| WHAT YOU ARE ASKED TO DO |
Please transcribe exactly the lines from the first line of the records below through the line containing "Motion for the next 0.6", including both, and omit all pictures.

------ AVAILABLE DATA

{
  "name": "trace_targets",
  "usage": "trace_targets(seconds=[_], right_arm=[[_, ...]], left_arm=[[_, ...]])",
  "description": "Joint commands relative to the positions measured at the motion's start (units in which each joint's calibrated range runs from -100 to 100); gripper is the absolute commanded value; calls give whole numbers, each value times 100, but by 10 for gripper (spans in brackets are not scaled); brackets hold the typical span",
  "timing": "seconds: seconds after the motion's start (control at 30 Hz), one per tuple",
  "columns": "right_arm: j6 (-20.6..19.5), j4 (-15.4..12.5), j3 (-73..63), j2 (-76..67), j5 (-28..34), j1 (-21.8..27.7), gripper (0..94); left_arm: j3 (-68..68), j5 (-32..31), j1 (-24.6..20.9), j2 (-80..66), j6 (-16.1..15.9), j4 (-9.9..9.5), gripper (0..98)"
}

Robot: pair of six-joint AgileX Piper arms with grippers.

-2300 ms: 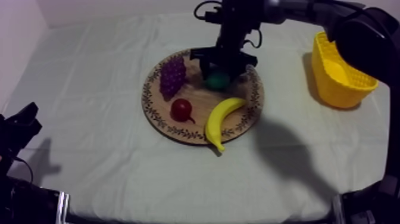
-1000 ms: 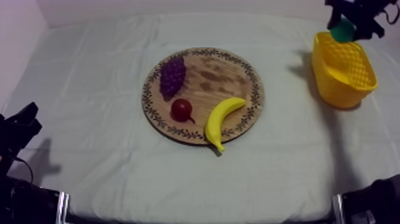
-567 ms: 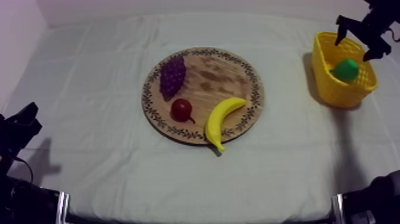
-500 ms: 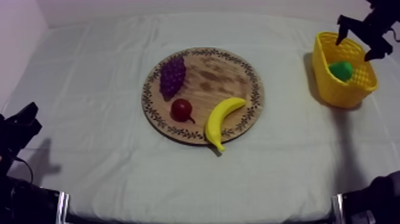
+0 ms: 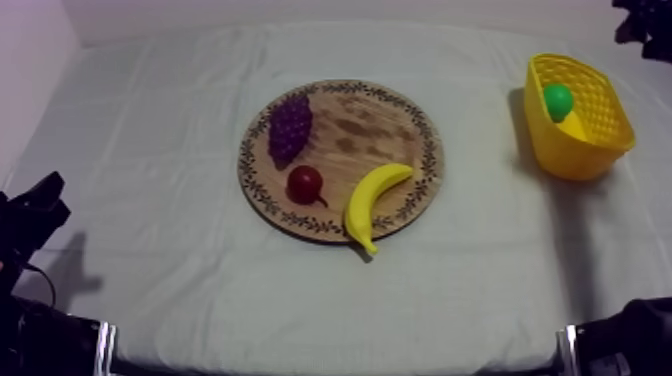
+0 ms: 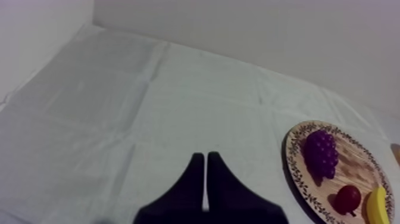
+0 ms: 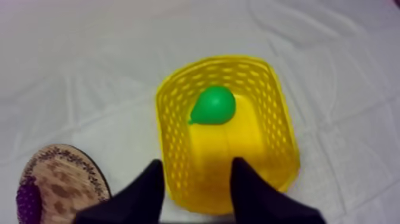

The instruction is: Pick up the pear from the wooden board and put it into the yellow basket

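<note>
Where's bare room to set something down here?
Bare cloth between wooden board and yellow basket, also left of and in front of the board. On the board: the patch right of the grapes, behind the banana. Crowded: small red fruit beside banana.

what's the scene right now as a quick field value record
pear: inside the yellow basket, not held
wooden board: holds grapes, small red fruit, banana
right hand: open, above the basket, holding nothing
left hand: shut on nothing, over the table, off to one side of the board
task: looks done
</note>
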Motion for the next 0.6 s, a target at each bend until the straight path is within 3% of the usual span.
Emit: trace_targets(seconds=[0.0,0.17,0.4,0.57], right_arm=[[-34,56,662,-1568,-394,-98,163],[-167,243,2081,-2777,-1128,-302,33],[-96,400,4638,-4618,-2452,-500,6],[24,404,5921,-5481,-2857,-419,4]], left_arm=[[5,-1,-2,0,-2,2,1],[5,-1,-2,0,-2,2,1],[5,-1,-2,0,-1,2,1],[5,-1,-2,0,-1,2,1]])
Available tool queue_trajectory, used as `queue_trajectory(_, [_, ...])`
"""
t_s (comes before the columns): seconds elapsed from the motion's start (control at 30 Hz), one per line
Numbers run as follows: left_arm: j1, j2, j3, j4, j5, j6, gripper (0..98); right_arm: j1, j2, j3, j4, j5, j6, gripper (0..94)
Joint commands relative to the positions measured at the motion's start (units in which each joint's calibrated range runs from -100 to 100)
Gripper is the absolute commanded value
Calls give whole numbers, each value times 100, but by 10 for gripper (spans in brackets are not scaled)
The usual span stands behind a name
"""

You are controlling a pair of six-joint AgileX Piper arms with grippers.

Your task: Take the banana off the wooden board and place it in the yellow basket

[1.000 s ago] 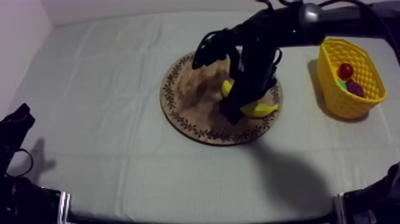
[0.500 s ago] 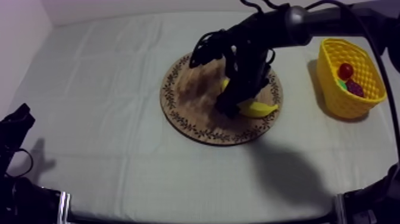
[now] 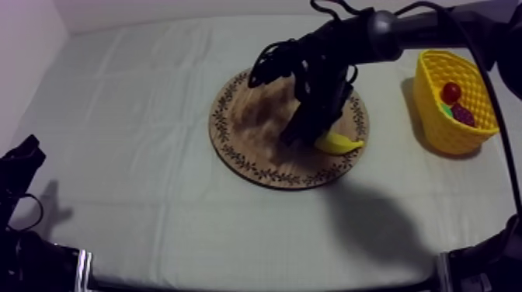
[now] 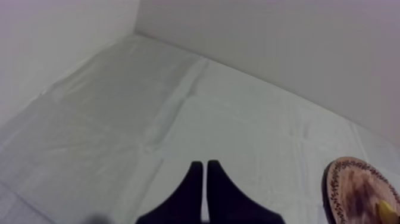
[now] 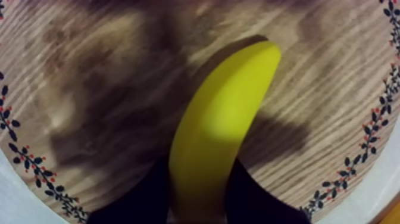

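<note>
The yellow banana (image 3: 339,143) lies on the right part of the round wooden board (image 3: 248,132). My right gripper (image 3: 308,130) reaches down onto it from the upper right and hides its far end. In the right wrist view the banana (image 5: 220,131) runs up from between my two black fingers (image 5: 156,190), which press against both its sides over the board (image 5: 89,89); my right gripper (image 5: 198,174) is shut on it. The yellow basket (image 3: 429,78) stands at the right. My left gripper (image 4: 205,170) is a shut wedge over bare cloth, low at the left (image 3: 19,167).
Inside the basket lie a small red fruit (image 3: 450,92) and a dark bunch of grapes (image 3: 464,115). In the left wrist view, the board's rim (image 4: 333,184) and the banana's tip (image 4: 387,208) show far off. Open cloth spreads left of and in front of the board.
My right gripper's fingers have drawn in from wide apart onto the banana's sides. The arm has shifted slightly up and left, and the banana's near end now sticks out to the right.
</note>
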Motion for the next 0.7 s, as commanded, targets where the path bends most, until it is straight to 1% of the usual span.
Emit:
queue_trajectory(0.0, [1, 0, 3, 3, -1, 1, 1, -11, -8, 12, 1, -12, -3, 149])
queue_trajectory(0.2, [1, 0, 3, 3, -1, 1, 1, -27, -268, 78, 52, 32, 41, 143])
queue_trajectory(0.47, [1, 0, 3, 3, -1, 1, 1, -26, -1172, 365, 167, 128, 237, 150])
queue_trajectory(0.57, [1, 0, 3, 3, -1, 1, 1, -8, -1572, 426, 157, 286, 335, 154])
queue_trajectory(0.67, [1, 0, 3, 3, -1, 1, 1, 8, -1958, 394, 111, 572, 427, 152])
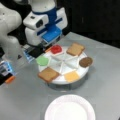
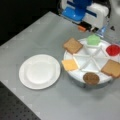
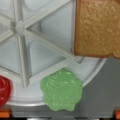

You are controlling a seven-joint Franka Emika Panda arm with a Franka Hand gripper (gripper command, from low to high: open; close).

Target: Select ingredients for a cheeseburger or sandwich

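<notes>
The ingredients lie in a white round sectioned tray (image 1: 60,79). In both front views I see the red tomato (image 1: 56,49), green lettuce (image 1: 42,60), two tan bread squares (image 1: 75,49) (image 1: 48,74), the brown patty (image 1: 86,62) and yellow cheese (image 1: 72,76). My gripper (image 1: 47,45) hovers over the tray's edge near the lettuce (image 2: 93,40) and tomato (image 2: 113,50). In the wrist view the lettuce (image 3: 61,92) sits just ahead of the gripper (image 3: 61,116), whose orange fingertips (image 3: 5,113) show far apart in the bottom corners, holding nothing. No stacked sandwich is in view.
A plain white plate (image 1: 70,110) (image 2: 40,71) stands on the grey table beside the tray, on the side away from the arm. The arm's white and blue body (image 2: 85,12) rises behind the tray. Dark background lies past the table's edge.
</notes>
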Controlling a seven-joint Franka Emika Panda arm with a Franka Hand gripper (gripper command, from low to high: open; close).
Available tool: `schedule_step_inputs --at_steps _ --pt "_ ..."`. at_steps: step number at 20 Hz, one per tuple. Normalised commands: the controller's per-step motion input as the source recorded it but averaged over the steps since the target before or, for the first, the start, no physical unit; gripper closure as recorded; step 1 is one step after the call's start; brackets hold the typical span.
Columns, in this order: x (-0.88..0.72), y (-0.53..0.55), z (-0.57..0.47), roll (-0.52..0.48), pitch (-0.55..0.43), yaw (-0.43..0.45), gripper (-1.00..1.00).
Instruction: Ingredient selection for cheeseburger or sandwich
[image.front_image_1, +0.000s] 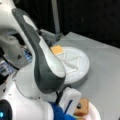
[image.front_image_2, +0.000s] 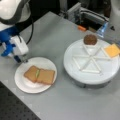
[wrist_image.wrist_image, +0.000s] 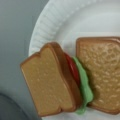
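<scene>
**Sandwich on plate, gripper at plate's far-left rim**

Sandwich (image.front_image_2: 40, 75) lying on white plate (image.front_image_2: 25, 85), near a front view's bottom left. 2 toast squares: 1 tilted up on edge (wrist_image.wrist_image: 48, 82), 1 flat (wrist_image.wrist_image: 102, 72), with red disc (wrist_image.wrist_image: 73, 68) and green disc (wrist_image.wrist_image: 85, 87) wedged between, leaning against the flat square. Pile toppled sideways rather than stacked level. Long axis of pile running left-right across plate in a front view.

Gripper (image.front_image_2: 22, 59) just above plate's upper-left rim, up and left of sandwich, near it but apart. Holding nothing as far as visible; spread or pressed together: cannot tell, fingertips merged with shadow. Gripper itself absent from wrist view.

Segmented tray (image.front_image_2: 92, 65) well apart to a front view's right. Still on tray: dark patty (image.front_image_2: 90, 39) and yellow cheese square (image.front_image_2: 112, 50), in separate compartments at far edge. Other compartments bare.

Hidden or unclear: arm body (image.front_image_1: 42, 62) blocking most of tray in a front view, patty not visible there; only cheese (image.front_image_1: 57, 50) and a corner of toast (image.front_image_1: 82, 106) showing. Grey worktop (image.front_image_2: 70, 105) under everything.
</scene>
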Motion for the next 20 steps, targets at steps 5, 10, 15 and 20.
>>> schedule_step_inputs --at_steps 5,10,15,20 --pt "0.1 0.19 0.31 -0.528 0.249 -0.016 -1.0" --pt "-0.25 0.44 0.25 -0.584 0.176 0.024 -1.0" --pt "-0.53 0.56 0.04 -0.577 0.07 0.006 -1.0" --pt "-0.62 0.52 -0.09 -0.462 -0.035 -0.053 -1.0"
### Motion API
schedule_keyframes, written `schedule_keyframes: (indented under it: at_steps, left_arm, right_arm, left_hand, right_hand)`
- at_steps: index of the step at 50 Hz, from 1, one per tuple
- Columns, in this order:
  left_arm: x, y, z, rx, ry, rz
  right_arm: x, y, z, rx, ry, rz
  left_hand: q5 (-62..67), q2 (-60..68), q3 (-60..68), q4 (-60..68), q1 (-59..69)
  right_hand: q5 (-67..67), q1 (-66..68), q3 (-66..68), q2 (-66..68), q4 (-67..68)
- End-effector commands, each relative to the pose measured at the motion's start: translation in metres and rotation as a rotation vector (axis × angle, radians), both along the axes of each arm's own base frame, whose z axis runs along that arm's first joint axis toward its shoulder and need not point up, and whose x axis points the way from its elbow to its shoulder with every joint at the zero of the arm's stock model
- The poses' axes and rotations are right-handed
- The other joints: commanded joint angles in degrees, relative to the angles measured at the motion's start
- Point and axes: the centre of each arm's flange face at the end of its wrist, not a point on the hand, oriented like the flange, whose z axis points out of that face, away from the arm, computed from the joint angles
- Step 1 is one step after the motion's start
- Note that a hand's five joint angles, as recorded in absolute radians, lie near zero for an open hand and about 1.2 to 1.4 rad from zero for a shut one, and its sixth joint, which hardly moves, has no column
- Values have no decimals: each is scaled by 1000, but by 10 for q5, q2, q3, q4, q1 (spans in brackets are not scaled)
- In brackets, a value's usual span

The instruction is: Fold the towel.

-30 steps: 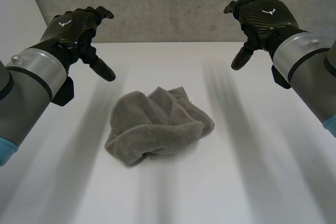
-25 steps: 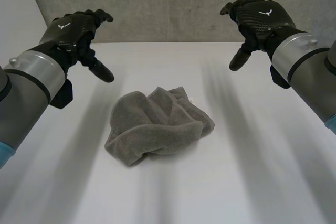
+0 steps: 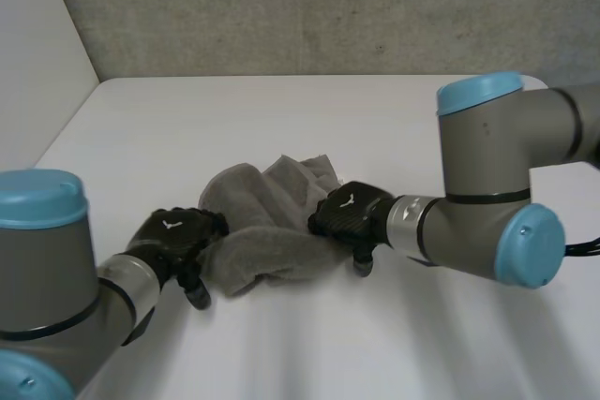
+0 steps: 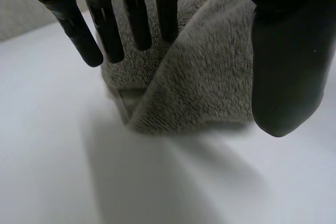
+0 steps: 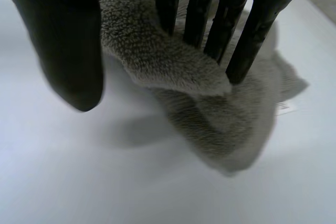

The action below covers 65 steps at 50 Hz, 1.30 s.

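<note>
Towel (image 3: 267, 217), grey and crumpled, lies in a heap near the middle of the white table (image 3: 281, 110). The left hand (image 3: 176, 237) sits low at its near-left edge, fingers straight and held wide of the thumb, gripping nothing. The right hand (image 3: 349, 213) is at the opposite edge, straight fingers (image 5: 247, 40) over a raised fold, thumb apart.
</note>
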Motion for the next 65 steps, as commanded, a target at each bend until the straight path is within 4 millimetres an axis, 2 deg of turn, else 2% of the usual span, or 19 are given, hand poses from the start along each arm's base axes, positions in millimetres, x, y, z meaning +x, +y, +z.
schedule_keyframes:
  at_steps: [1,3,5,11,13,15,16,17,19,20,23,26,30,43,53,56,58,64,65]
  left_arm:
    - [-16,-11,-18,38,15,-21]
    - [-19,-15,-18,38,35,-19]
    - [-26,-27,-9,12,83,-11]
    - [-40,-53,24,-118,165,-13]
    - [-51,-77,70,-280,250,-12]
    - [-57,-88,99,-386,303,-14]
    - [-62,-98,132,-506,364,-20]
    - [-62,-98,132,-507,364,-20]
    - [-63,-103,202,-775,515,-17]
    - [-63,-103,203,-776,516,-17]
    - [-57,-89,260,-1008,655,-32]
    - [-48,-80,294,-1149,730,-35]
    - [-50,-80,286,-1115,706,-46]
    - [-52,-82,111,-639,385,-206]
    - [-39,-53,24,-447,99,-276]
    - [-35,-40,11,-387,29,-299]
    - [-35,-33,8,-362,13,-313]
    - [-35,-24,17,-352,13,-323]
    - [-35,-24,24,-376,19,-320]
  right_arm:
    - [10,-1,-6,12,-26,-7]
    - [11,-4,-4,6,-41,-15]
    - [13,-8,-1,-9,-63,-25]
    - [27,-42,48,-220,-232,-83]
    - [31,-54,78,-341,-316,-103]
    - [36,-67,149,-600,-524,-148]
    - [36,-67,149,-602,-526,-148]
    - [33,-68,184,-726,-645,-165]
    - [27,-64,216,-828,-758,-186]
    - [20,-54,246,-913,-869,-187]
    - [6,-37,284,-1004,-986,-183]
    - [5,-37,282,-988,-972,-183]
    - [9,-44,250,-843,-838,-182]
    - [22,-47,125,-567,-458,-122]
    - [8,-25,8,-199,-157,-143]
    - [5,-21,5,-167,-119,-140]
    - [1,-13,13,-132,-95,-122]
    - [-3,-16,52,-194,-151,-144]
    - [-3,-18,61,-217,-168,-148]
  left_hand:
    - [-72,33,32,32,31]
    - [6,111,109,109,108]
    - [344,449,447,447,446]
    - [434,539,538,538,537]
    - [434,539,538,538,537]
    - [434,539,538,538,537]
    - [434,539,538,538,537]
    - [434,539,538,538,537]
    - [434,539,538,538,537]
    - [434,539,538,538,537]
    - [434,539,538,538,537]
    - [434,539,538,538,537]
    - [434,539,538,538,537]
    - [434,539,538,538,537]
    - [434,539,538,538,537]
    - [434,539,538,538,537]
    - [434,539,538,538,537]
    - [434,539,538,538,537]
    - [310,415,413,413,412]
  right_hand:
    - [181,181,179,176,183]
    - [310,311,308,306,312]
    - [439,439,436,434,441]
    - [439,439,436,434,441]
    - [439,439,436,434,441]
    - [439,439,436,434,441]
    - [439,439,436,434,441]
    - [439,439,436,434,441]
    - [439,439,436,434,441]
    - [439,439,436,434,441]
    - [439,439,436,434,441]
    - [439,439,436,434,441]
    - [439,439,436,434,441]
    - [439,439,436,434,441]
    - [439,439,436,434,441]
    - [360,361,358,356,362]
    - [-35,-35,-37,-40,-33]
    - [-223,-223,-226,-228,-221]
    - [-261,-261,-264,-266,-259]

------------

| WRITTEN ANSWER |
{
  "name": "trace_targets",
  "usage": "trace_targets(seconds=[_], right_arm=[[_, ...]], left_arm=[[_, ...]])",
  "description": "Joint commands relative to the positions measured at the motion's start (units in which each joint's calibrated range runs from -100 to 100); gripper is the absolute commanded value; calls give whole numbers, each value times 100, but by 10 for gripper (spans in brackets are not scaled); brackets hold the typical span",
  "timing": "seconds: seconds after the motion's start (control at 30 Hz), one per tuple",
  "columns": "right_arm: j6 (-20.6..19.5), j4 (-15.4..12.5), j3 (-73..63), j2 (-76..67), j5 (-28..34), j1 (-21.8..27.7), gripper (0..94); left_arm: j3 (-68..68), j5 (-32..31), j1 (-24.6..20.9), j2 (-80..66), j6 (-16.1..15.9), j4 (-9.9..9.5), gripper (0..98)"
}

Robot: pair of six-joint AgileX Piper arms with grippers.

-2300 ms: 
-1000 ms: 
-567 ms: 
-500 ms: 
+0 ms: 
+0 ms: 
+0 ms: 

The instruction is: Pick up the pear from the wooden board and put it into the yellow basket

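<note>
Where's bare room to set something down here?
Bare cloth between wooden board and yellow basket, also left of and in front of the board. On the board: the patch right of the grapes, behind the banana. Crowded: small red fruit beside banana.

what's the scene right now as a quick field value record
pear: inside the yellow basket, not held
wooden board: holds grapes, small red fruit, banana
right hand: open, above the basket, holding nothing
left hand: shut on nothing, over the table, off to one side of the board
task: looks done
</note>
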Motion for the next 0.6 s, a target at each bend until the straight path is within 3% of the usual span.

This finishes the answer to the exercise.